• [EXERCISE BRIEF]
Copy each entry exactly, leaving nothing out.
[DATA PROVIDED — start]
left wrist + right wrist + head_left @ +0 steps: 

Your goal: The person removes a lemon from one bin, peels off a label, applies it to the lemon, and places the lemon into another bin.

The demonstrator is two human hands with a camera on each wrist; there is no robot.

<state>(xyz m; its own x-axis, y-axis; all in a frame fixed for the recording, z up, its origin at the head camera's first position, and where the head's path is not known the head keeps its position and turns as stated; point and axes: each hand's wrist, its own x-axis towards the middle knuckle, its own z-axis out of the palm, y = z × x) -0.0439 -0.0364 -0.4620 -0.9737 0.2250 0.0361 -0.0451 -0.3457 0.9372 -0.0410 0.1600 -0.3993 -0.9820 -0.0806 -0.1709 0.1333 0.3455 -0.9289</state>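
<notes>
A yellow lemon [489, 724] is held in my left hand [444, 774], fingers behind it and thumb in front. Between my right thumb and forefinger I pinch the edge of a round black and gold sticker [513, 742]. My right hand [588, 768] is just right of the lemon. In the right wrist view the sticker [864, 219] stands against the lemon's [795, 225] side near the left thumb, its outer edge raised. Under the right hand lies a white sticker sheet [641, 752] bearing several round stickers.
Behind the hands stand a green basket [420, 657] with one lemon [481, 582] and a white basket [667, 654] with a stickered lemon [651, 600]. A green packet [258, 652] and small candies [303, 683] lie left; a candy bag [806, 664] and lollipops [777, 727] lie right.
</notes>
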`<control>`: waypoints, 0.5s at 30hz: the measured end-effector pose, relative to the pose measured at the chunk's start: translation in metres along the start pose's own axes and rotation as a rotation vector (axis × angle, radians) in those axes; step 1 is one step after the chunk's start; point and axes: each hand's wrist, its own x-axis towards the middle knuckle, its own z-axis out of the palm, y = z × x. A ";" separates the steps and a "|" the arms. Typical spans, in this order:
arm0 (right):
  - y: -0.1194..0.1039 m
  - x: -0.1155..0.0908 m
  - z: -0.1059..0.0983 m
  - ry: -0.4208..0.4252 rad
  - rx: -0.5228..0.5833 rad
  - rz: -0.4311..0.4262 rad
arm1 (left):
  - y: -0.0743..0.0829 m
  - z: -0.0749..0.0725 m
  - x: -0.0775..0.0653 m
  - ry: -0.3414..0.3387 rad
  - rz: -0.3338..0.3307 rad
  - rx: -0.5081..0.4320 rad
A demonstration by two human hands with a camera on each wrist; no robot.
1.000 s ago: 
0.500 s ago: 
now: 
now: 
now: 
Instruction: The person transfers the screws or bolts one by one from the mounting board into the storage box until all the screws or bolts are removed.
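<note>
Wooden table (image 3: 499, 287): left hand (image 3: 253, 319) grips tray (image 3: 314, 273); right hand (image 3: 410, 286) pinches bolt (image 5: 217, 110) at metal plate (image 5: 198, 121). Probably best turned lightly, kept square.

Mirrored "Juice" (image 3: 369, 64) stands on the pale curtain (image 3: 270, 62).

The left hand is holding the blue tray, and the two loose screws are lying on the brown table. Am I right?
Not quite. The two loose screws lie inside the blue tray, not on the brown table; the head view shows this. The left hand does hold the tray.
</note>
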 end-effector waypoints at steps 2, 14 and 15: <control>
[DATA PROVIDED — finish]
• [RESPONSE AREA]
left wrist + right wrist + head_left @ +0 steps: 

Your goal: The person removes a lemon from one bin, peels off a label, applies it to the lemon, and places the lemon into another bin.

The demonstrator is two human hands with a camera on each wrist; there is no robot.

<state>(xyz m; its own x-axis, y-axis; all in a frame fixed for the recording, z up, its origin at the head camera's first position, and where the head's path is not known the head keeps its position and turns as stated; point and axes: each hand's wrist, its own x-axis towards the middle knuckle, its own z-axis out of the palm, y = z × x) -0.0439 -0.0364 -0.4620 -0.9737 0.2250 0.0361 -0.0451 -0.3457 0.9372 -0.0410 0.1600 -0.3993 -0.9820 -0.0806 -0.1709 0.1333 0.3455 -0.9289</state>
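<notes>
A yellow lemon [489, 724] is held in my left hand [444, 774], fingers behind it and thumb in front. Between my right thumb and forefinger I pinch the edge of a round black and gold sticker [513, 742]. My right hand [588, 768] is just right of the lemon. In the right wrist view the sticker [864, 219] stands against the lemon's [795, 225] side near the left thumb, its outer edge raised. Under the right hand lies a white sticker sheet [641, 752] bearing several round stickers.
Behind the hands stand a green basket [420, 657] with one lemon [481, 582] and a white basket [667, 654] with a stickered lemon [651, 600]. A green packet [258, 652] and small candies [303, 683] lie left; a candy bag [806, 664] and lollipops [777, 727] lie right.
</notes>
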`<control>`: waypoints, 0.5s at 30hz: the measured end-effector pose, relative to the pose measured at the chunk's start: translation in metres along the start pose's own axes and rotation as a rotation vector (axis × angle, radians) in those axes; step 1 is one step after the chunk's start; point and axes: each hand's wrist, its own x-axis towards the middle knuckle, its own z-axis out of the palm, y = z × x. A ";" separates the steps and a "|" the arms. Typical spans, in this order:
arm0 (right):
  - y: -0.1194..0.1039 m
  - x: -0.1155..0.0908 m
  - z: -0.1059..0.0983 m
  - ry: -0.4208..0.4252 rad
  - rx: -0.5228..0.5833 rad
  - rz: -0.4311..0.4262 rad
arm1 (left):
  - y: -0.0743..0.0829 m
  - z: -0.0749..0.0725 m
  - x: -0.0775..0.0653 m
  - ry: -0.3414..0.3387 rad
  - rz: -0.3338..0.3307 rad
  - rx: -0.5081..0.4320 rad
A demonstration by two human hands with a camera on each wrist; no robot.
1.000 s ago: 
0.500 s ago: 
now: 
now: 
now: 
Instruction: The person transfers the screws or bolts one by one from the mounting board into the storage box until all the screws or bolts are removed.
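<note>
Wooden table (image 3: 499, 287): left hand (image 3: 253, 319) grips tray (image 3: 314, 273); right hand (image 3: 410, 286) pinches bolt (image 5: 217, 110) at metal plate (image 5: 198, 121). Probably best turned lightly, kept square.

Mirrored "Juice" (image 3: 369, 64) stands on the pale curtain (image 3: 270, 62).

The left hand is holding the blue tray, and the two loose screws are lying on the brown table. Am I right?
Not quite. The two loose screws lie inside the blue tray, not on the brown table; the head view shows this. The left hand does hold the tray.
</note>
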 end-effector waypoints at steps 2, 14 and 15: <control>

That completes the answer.